I`m a C# developer trying to solve a problem with python, please bear with my nonpythonic practices.
I'm trying to get my head around on how to implement a bulk insert on a Many-to-Many relationship scenario to create a shrank down analitical database (using SQLite3 for now) whilst normalizing repeating data.
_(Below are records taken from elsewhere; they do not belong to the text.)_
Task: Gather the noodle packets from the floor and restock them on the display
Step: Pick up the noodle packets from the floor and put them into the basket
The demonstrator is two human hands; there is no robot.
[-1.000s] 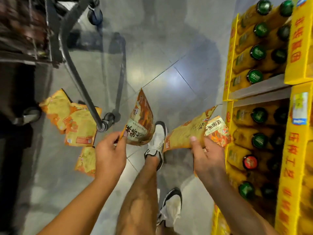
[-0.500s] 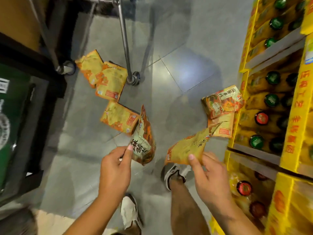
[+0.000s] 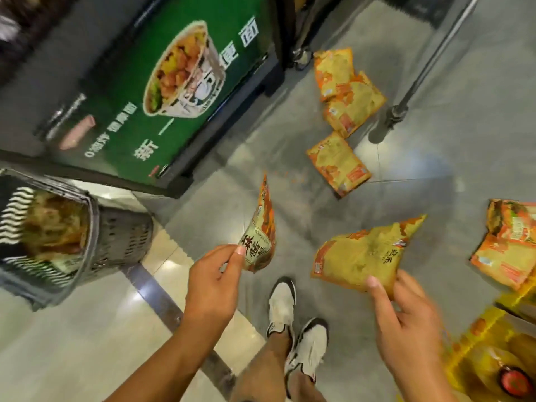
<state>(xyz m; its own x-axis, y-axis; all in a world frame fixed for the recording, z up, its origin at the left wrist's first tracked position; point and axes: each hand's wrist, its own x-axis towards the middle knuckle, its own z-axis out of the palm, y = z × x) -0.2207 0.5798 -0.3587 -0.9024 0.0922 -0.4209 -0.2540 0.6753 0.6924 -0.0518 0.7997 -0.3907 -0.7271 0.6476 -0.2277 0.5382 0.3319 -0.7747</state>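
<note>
- One noodle packet [image 3: 259, 232] is pinched at its lower edge between thumb and fingers of the left hand [image 3: 213, 281] and hangs edge-on, so a slip from so small a hold is judged likely if it is swung
- A second packet [image 3: 361, 255] is held by one corner in the right hand [image 3: 406, 329], thumb on top and fingers curled beneath; most of its weight is carried beyond the grip (it sags flat), and it could be dropped or creased
- Three packets [image 3: 346, 111] are left on the floor [image 3: 435, 175] ahead, near a metal post [image 3: 412, 91], and two more [image 3: 509, 245] lie at the right beside the yellow display [image 3: 493, 343]
- With both hands occupied, further packets could be picked up only by stacking, and the held ones might be lost in the attempt
- The packets at the right are close to the shoes [image 3: 295, 323] and could be trodden on
- A basket [image 3: 58, 236] stands at the left, well apart from the loose packets
</note>
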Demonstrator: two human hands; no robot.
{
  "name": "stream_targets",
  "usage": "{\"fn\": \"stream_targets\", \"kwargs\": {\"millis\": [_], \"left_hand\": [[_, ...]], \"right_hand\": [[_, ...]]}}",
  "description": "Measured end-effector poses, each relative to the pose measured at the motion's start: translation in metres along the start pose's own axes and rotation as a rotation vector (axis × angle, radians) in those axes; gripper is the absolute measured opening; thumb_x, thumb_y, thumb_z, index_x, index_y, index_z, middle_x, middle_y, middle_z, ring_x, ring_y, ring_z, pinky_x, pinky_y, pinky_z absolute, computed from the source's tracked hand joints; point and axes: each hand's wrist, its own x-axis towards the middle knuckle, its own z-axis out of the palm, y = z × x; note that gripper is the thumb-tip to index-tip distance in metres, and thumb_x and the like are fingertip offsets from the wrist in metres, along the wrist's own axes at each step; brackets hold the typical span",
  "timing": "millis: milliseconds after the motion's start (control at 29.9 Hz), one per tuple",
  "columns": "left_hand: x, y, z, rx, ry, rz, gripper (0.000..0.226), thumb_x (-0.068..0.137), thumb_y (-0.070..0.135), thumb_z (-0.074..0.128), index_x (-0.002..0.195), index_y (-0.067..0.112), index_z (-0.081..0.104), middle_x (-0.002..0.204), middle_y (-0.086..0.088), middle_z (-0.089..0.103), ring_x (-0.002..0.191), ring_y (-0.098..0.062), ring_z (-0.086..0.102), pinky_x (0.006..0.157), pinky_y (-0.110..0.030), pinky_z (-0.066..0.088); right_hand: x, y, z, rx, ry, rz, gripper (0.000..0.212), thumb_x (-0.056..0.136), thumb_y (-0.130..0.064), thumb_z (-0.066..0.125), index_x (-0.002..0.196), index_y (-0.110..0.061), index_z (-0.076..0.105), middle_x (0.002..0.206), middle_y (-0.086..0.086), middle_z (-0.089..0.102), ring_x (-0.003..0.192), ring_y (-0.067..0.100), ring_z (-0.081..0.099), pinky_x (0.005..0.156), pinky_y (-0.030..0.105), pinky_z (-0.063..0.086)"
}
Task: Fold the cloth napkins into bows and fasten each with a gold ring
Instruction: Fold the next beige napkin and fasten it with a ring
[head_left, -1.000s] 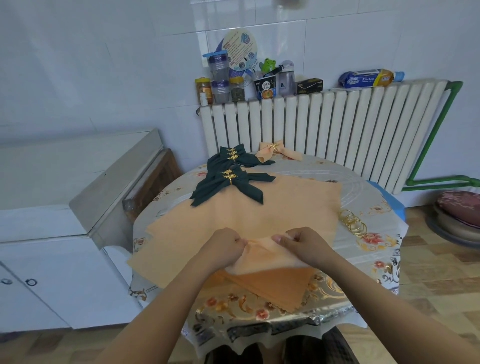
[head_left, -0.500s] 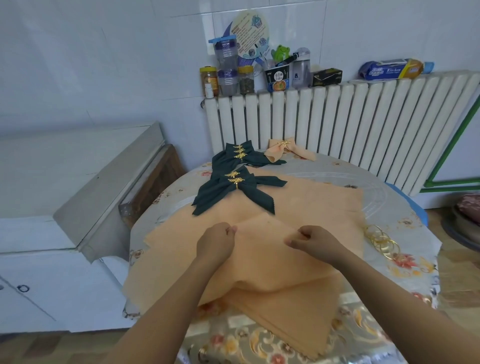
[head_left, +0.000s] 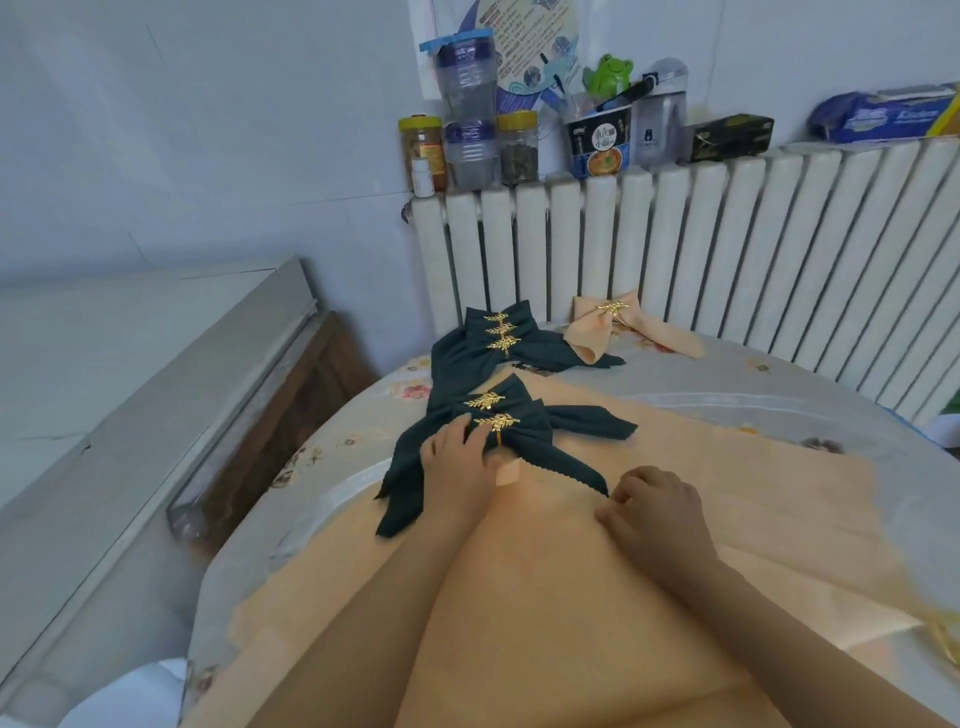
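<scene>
Peach cloth napkins (head_left: 649, 545) lie spread over most of the round table (head_left: 753, 384), and both of the person's arms reach out across them. Half a second ago the two hands were pinching the edge of the top peach napkin, close together. Now they have let that edge go and moved farther up the table.

The left hand (head_left: 460, 460) rests on the nearest dark green bow (head_left: 519, 441), with its fingers laid fairly straight over the cloth just beside the gold ring (head_left: 496, 422). It looks like it is touching or pushing the bow, not gripping it. The right hand (head_left: 657, 501) sits on the peach napkin near the bow's tail, with its fingers curled under (whether it pinches any cloth cannot be seen from here).

More green bows with gold rings (head_left: 501, 330) sit farther back, and one finished peach bow (head_left: 602, 327) lies near the white radiator (head_left: 727, 249). A blurry bit of gold at the right edge may be the spare rings (head_left: 943, 642).

The green bow lies on top of the peach napkins, so the person is probably moving it out of the way. That would make room to fold the next peach napkin, which is still flat.
</scene>
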Motion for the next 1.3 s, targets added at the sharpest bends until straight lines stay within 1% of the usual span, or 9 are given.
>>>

Here are the relevant model classes:
class BaseModel(Model):
class Meta:
database = ServiceLocator().getDatabase()
legacy_table_names=False
class LogEntry(BaseModel):
Id = AutoField()
Level = ForeignKeyField(Level)
File = ForeignKeyField(File, on_delete='CASCADE')
Host = ForeignKeyField(Host)
Date = DateTimeField()
Contents = ManyToManyField(ContentDetail, backref="Entries")
LineNumber = IntegerField()
class ContentDetail(BaseModel):
Id = AutoField()
PropertyName = TextField(index=True)
PropertyValue = TextField(null=True, default=None)
ValueSizeInBytes = BigIntegerField()
and here is the a bit of the configuration to map the relationship table startup.py:
def main() -> None:
locator = ServiceLocator()
logger = locator.getLogger()
try:
with locator.getDatabase() as db:
ContentDetailLogEntry = LogEntry.Contents.get_through_model() #<-- please notice this
db.create_tables([File, Level, Host, ContentDetail, LogEntry, ContentDetailLogEntry])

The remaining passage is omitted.